[DATASET EXTRACT — start]

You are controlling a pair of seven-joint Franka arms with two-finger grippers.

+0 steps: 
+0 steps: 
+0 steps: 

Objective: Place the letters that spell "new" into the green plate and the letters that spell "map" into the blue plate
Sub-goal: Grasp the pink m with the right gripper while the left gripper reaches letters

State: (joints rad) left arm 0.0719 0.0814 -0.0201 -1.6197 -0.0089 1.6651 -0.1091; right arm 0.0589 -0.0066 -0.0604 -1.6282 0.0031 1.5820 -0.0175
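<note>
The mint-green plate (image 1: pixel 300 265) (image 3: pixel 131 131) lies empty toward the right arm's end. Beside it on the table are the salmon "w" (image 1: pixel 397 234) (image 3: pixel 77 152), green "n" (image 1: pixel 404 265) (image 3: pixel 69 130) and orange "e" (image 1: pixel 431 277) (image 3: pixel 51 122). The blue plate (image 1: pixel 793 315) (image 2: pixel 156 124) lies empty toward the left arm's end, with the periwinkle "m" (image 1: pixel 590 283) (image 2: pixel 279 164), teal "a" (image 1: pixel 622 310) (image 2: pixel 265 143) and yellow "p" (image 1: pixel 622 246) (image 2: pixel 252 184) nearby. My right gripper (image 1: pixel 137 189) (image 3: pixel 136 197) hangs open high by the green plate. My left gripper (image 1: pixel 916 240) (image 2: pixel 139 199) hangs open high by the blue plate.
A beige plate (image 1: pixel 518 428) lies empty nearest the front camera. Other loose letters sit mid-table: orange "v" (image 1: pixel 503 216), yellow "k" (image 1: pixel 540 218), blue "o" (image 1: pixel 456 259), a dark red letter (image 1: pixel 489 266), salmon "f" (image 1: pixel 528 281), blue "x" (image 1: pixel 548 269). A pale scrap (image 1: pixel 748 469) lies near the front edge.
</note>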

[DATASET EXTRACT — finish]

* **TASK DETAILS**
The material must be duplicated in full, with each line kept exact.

* **SOLUTION FOR THIS TASK**
You are controlling a pair of seven-joint Franka arms with two-finger grippers.

+0 steps: 
+0 steps: 
+0 steps: 

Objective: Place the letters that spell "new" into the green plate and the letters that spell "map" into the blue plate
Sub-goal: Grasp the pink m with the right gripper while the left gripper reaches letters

State: (joints rad) left arm 0.0719 0.0814 -0.0201 -1.6197 -0.0089 1.6651 -0.1091; right arm 0.0589 -0.0066 -0.0604 -1.6282 0.0031 1.5820 -0.0175
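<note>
The mint-green plate (image 1: pixel 300 265) (image 3: pixel 131 131) lies empty toward the right arm's end. Beside it on the table are the salmon "w" (image 1: pixel 397 234) (image 3: pixel 77 152), green "n" (image 1: pixel 404 265) (image 3: pixel 69 130) and orange "e" (image 1: pixel 431 277) (image 3: pixel 51 122). The blue plate (image 1: pixel 793 315) (image 2: pixel 156 124) lies empty toward the left arm's end, with the periwinkle "m" (image 1: pixel 590 283) (image 2: pixel 279 164), teal "a" (image 1: pixel 622 310) (image 2: pixel 265 143) and yellow "p" (image 1: pixel 622 246) (image 2: pixel 252 184) nearby. My right gripper (image 1: pixel 137 189) (image 3: pixel 136 197) hangs open high by the green plate. My left gripper (image 1: pixel 916 240) (image 2: pixel 139 199) hangs open high by the blue plate.
A beige plate (image 1: pixel 518 428) lies empty nearest the front camera. Other loose letters sit mid-table: orange "v" (image 1: pixel 503 216), yellow "k" (image 1: pixel 540 218), blue "o" (image 1: pixel 456 259), a dark red letter (image 1: pixel 489 266), salmon "f" (image 1: pixel 528 281), blue "x" (image 1: pixel 548 269). A pale scrap (image 1: pixel 748 469) lies near the front edge.
</note>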

At this stage, the exercise is finished.